Mexico Decriminalizes Abortion

By Jack Pluth, Guest Writer

The Supreme Court of Mexico announced the decriminalization of abortion across the nation, ruling that national laws prohibiting the procedure are unconstitutional and violate women’s rights last week. 

The Court reached a unanimous 10-0 decision in their ruling, which protects women who seek and have sought an abortion from criminal prosecution. 

With this decision, all criminal records pertaining to abortion were expunged. The court also ordered that abortion be removed from the federal penal code and required the federal public health service and federal health institutions to offer abortions to anyone who requests them.

The Court’s latest decision not only decriminalizes abortion nationally but also guides all federal health services to have the infrastructure in place to offer the procedure in a safe and legal manner to those who seek it.

The court’s historic decision stemmed from their ruling that abortion was not a crime in the Mexican states of Coahuila and Sinaloa in 2021. 

This ruling set off a slow state-by-state process of decriminalizing abortion, until as many as 12 separate states sought legalization. 

While the ruling from the Mexican Supreme Court’s  decision decriminalizes abortion across the nation, as many as 20 Mexican states still regard the procedure as illegal. Judges in these states will abide by the Court’s decision but face legal hurdles in removing all penalties. 

Abortion-rights activists will also have to continue seeking legislation state-by-state, and state legislatures can enact policies that erase penalties.

“No woman or pregnant person, nor any health worker, will be able to be punished for abortion,” said the Information Group for Chosen Reproduction, a human rights organization that launched the legal appeal that catalyzed the decision. The group celebrated the decision, calling it “incredible.”

Former Mexican Supreme Court Justice Olga Sánchez Cordero, now a federal senator, has lauded the decision, stating that Mexico is becoming “a more just society in which the rights of all are respected.” She called on Mexico’s Congress to pass legislation in response to the ruling.

Her sentiment is shared by the governmental organization Mexico’s National Institute for Women, which similarly touted the Supreme Court’s ruling as a step forward regarding gender equality. The group labeled the decision as a “day of victory  and  justice for Mexican women.” 

This decision has garnered both criticism and praise from Mexico’s population. Feminist organizations in the nation have cautiously celebrated at the potential that the Court’s latest ruling could offer if implemented to its fullest effect. However, several religious organizations, civilian groups and grassroots movements have risen to challenge it.  

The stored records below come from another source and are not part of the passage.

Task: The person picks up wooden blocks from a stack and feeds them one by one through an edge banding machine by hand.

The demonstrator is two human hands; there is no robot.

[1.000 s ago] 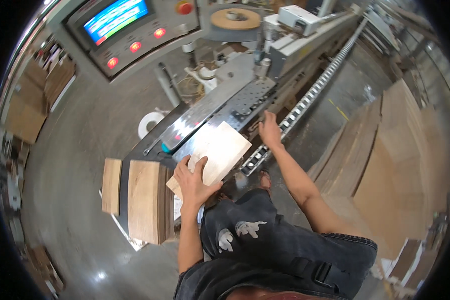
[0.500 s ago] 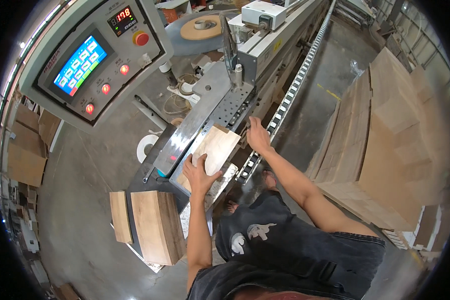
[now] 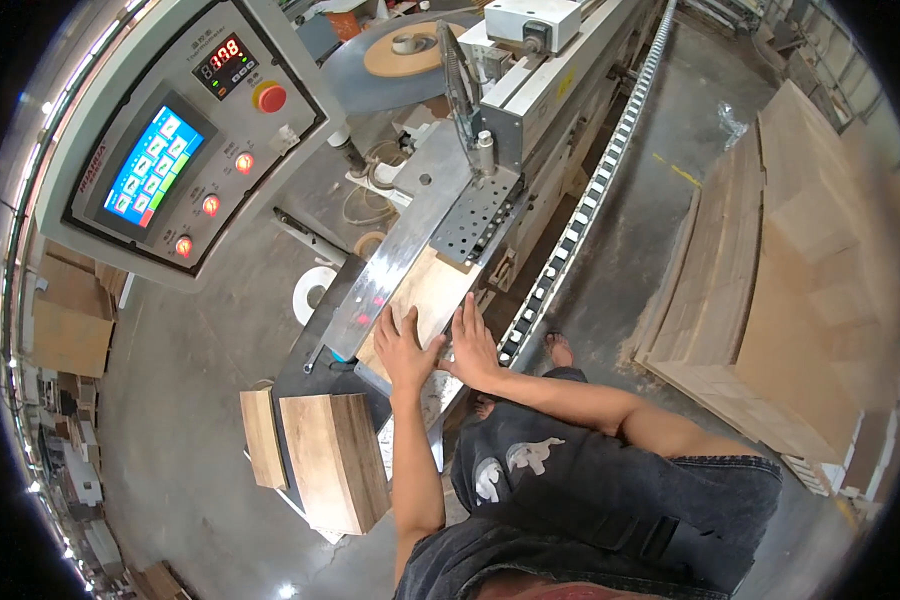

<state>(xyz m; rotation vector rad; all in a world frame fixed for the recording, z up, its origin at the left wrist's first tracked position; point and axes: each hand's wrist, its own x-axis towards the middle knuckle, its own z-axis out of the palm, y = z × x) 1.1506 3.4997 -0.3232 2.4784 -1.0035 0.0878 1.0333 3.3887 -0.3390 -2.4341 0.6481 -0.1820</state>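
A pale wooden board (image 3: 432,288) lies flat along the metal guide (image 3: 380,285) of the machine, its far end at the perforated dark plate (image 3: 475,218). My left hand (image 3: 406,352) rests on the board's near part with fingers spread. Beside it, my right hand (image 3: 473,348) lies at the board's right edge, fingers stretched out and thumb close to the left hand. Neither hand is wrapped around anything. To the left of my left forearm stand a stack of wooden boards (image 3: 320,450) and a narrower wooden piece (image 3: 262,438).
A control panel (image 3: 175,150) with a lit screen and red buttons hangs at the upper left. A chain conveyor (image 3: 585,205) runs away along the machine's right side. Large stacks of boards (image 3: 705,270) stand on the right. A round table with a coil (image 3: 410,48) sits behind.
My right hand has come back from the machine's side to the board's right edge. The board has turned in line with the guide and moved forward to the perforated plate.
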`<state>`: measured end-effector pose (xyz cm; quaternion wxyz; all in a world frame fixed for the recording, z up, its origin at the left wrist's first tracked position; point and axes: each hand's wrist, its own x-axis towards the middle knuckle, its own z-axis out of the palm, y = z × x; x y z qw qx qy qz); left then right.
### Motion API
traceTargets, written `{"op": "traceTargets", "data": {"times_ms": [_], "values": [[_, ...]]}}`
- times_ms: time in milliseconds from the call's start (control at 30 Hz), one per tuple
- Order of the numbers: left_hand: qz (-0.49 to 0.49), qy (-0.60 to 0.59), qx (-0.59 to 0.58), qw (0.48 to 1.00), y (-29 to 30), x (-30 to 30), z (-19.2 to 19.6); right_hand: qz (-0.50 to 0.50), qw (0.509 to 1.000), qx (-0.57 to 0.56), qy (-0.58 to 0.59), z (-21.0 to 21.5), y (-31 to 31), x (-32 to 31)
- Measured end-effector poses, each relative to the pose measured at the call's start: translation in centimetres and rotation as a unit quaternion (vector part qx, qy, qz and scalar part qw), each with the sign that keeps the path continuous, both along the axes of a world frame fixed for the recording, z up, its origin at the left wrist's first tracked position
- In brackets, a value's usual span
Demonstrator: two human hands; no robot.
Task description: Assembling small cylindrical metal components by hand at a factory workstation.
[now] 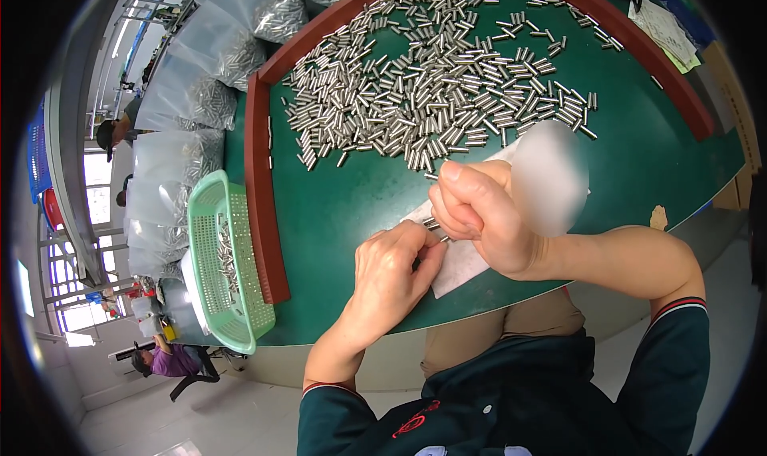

Individuals like Irma Barrientos of the Civil Association for the Rights of the Conceived have cited the U.S. Supreme Court’s reversal of Roe v. Wade to predict that Mexico’s Supreme Court may reverse their decision as well in the future. 

The decriminalization of abortion in Mexico comes as the latest in a series of loosening restrictions regarding the practice across Latin America in a movement known symbolically as “Green September.” In 2020, Argentina legalized abortion, followed by Colombia two years later.